→ Work request
Please return the full listing word for word, leaving out any pictures.

→ Data section
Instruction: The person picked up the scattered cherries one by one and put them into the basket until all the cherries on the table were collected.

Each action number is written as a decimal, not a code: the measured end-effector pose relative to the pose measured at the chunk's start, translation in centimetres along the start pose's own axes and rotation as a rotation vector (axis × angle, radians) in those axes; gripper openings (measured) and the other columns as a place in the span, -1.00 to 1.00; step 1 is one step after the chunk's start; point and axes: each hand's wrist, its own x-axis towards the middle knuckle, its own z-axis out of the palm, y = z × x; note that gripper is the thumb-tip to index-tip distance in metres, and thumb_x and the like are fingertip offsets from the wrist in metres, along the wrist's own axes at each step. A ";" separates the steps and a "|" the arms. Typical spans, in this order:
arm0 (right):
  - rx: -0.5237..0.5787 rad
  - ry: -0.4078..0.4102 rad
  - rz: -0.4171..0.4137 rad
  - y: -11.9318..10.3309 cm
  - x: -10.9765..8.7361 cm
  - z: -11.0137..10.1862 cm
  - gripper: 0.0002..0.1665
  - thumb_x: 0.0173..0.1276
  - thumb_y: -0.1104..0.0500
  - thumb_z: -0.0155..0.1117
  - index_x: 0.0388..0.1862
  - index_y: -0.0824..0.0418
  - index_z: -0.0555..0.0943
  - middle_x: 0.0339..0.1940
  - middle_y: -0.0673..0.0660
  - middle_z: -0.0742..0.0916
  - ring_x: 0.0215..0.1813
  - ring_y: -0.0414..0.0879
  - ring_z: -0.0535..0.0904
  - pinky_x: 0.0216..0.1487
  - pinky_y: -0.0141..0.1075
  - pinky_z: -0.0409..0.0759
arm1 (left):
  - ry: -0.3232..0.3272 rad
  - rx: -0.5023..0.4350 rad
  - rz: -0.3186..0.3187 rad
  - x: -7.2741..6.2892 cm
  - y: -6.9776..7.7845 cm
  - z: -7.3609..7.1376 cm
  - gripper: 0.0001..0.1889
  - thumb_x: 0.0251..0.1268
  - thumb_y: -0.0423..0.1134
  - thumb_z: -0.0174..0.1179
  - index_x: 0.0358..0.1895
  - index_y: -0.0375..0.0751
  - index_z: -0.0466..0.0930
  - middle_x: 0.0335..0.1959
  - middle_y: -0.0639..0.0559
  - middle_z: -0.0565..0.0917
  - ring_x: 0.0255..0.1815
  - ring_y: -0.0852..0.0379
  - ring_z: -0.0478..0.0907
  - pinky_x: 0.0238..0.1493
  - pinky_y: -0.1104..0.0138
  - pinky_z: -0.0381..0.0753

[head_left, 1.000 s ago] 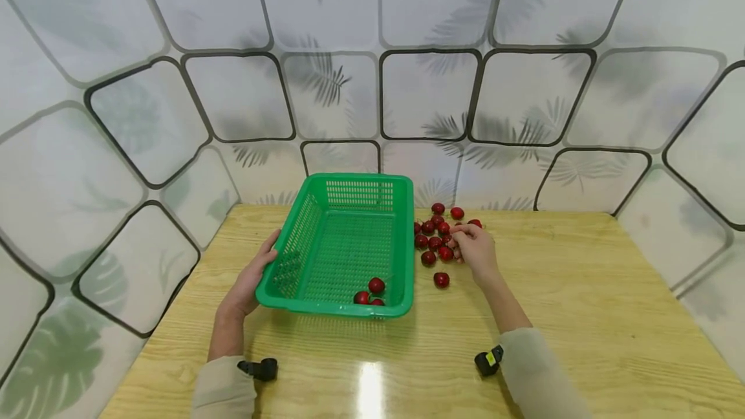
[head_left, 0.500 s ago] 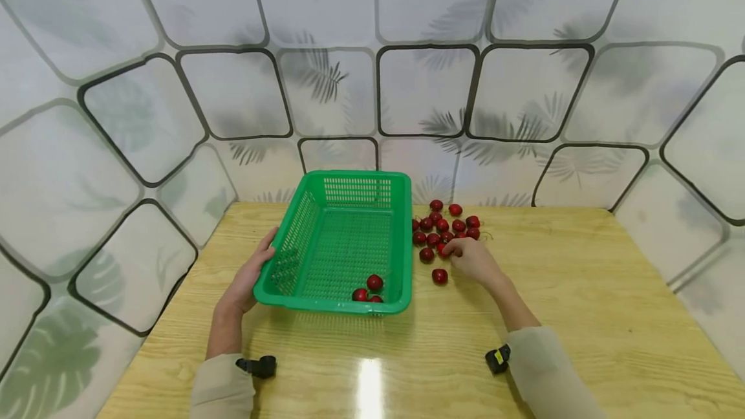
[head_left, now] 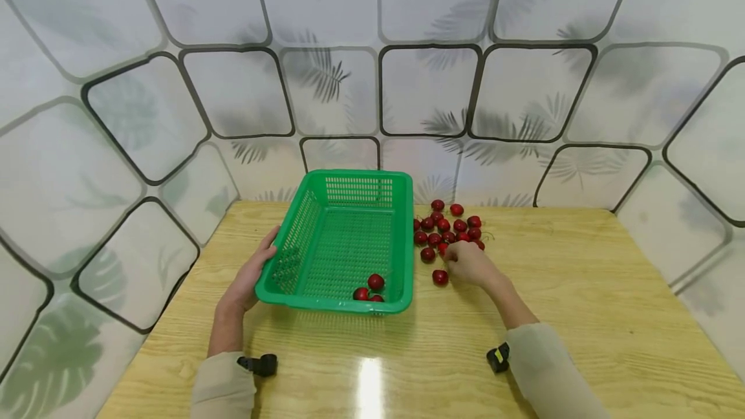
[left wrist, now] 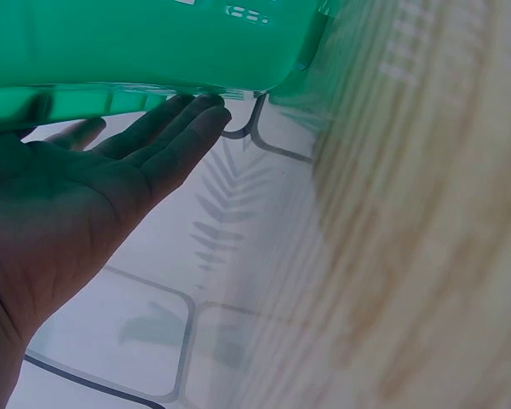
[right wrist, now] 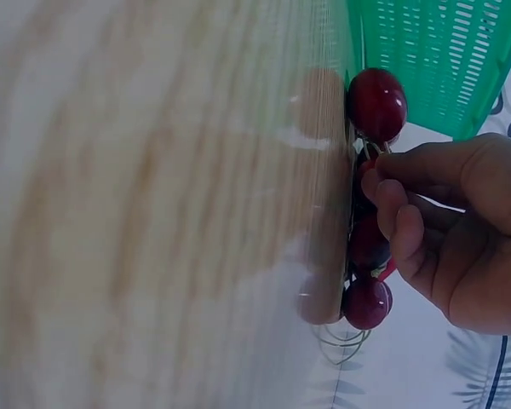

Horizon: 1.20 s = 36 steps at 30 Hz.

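A green plastic basket [head_left: 361, 306] stands left of the cherry pile, with a few red cherries [head_left: 376, 282] in its near right corner. My left hand [head_left: 250, 280] is at the basket's left side. In the left wrist view, the fingers [left wrist: 183, 149] reach out straight under its rim. At the pile's front edge, my right hand [head_left: 474, 264] pinches a cherry [right wrist: 369, 165] between thumb and forefinger, mostly hidden by the fingertips. A darker cherry [right wrist: 377, 105] sits right beside those fingertips, and the other fingers are curled in.
Several cherries [head_left: 434, 239], some with stems, lie loosely grouped right of the basket on the wooden table [head_left: 570, 296]. One cherry [head_left: 440, 277] lies a little nearer than the rest. A patterned wall covering [head_left: 427, 92] rises behind the table's back edge.
My right hand has moved from over the right part of the pile toward its front edge, uncovering cherries there, and now pinches one. The left hand and basket stay in place.
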 end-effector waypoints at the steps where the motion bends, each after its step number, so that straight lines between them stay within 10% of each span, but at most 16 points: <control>1: -0.001 -0.002 -0.003 0.0 0.0 0.0 -0.79 0.22 0.45 0.15 -0.29 0.34 0.72 -0.30 0.18 0.75 -0.29 -0.03 0.60 -0.26 -0.16 0.60 | 0.001 0.000 0.001 0.0 0.0 0.0 -0.34 0.65 0.10 -0.34 0.63 0.14 -0.37 0.62 -0.11 -0.26 0.17 0.10 0.35 0.03 0.42 0.49; 17: -0.007 0.071 -0.067 -2.0 -0.8 -2.5 -0.80 0.35 0.40 0.13 -0.47 0.26 0.57 -0.59 0.05 0.53 -0.54 -0.16 0.30 -0.43 -0.27 0.32 | -0.002 -0.002 -0.002 -0.1 0.0 0.0 -0.35 0.65 0.12 -0.34 0.63 0.20 -0.36 0.62 -0.12 -0.24 0.14 0.06 0.39 0.01 0.38 0.51; 36: -0.068 0.477 -0.314 -9.2 -0.9 -3.7 -0.92 0.39 0.27 0.28 -0.20 0.23 0.69 -0.33 0.10 0.73 -0.45 -0.12 0.54 -0.43 -0.23 0.54 | -0.007 -0.009 0.010 -0.1 -0.1 0.0 -0.35 0.66 0.09 -0.36 0.63 0.14 -0.38 0.61 -0.16 -0.22 0.07 0.10 0.45 -0.02 0.36 0.53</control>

→ Answer box
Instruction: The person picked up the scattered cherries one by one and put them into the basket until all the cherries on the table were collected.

Each action number is written as a decimal, not a code: the measured end-effector pose relative to the pose measured at the chunk's start, translation in centimetres along the start pose's own axes and rotation as a rotation vector (axis × angle, radians) in those axes; gripper openings (measured) and the other columns as a place in the span, -1.00 to 1.00; step 1 is one step after the chunk's start; point and axes: each hand's wrist, its own x-axis towards the middle knuckle, its own z-axis out of the palm, y = z × x; note that gripper is the thumb-tip to index-tip distance in metres, and thumb_x and the like are fingertip offsets from the wrist in metres, along the wrist's own axes at each step. A ";" separates the steps and a "|" the arms. Typical spans, in this order:
arm0 (right):
  - rx: -0.5237..0.5787 rad
  - ry: -0.4078..0.4102 rad
  - rz: -0.4171..0.4137 rad
  - y: -11.9318..10.3309 cm
  - x: -10.9765..8.7361 cm
  - z: -11.0137..10.1862 cm
  - gripper: 0.0002..0.1665
  - thumb_x: 0.0173..0.1276
  - thumb_y: -0.1104..0.0500
  - thumb_z: -0.0155..0.1117
  - index_x: 0.0388..0.1862
  - index_y: -0.0824..0.0418
  - index_z: -0.0555..0.0943
  - middle_x: 0.0339..0.1940
  - middle_y: -0.0673..0.0660
  - middle_z: -0.0742..0.0916
  - ring_x: 0.0215..0.1813
  - ring_y: -0.0414..0.0879
  - ring_z: -0.0535..0.0904
  - pinky_x: 0.0216..0.1487
  - pinky_y: -0.0141..0.1075
  - pinky_z: -0.0409..0.0759
arm1 (left):
  - ry: -0.3232..0.3272 rad
  - rx: -0.5023..0.4350 rad
  - rz: -0.3186..0.3187 rad
  - x: -7.2741..6.2892 cm
  - y: -6.9776..7.7845 cm
  - z: -7.3609..7.1376 cm
  - gripper: 0.0001..0.1889
  - thumb_x: 0.0251..0.1268
  - thumb_y: -0.0423..0.1134
  - thumb_z: -0.0174..0.1179
  - index_x: 0.0358..0.1895
  - index_y: -0.0375..0.0751
  - index_z: -0.0466..0.0930
  - middle_x: 0.0335..0.1959
  - middle_y: -0.0639..0.0559
  - middle_z: -0.0565..0.0917
  - ring_x: 0.0255..0.1815
  - ring_y: -0.0852..0.0379
  - ring_z: -0.0478..0.0907
  - pinky_x: 0.0238..0.1493
  - pinky_y: -0.1104..0.0138
  - pinky_z: -0.0381..0.0753

[head_left, 1.000 s ago] 
[head_left, 0.500 s ago] 
[head_left, now] 
[left wrist, now] 
[right wrist, now] 

Horizon: 1.20 s = 36 steps at 30 Hz.

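A green plastic basket [head_left: 361, 306] stands left of the cherry pile, with a few red cherries [head_left: 376, 282] in its near right corner. My left hand [head_left: 250, 280] is at the basket's left side. In the left wrist view, the fingers [left wrist: 183, 149] reach out straight under its rim. At the pile's front edge, my right hand [head_left: 474, 264] pinches a cherry [right wrist: 369, 165] between thumb and forefinger, mostly hidden by the fingertips. A darker cherry [right wrist: 377, 105] sits right beside those fingertips, and the other fingers are curled in.
Several cherries [head_left: 434, 239], some with stems, lie loosely grouped right of the basket on the wooden table [head_left: 570, 296]. One cherry [head_left: 440, 277] lies a little nearer than the rest. A patterned wall covering [head_left: 427, 92] rises behind the table's back edge.
My right hand has moved from over the right part of the pile toward its front edge, uncovering cherries there, and now pinches one. The left hand and basket stay in place.
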 end-effector waypoints at the steps where the motion bends, each after its step number, so that straight lines between them stay within 10% of each span, but at most 16 points: <control>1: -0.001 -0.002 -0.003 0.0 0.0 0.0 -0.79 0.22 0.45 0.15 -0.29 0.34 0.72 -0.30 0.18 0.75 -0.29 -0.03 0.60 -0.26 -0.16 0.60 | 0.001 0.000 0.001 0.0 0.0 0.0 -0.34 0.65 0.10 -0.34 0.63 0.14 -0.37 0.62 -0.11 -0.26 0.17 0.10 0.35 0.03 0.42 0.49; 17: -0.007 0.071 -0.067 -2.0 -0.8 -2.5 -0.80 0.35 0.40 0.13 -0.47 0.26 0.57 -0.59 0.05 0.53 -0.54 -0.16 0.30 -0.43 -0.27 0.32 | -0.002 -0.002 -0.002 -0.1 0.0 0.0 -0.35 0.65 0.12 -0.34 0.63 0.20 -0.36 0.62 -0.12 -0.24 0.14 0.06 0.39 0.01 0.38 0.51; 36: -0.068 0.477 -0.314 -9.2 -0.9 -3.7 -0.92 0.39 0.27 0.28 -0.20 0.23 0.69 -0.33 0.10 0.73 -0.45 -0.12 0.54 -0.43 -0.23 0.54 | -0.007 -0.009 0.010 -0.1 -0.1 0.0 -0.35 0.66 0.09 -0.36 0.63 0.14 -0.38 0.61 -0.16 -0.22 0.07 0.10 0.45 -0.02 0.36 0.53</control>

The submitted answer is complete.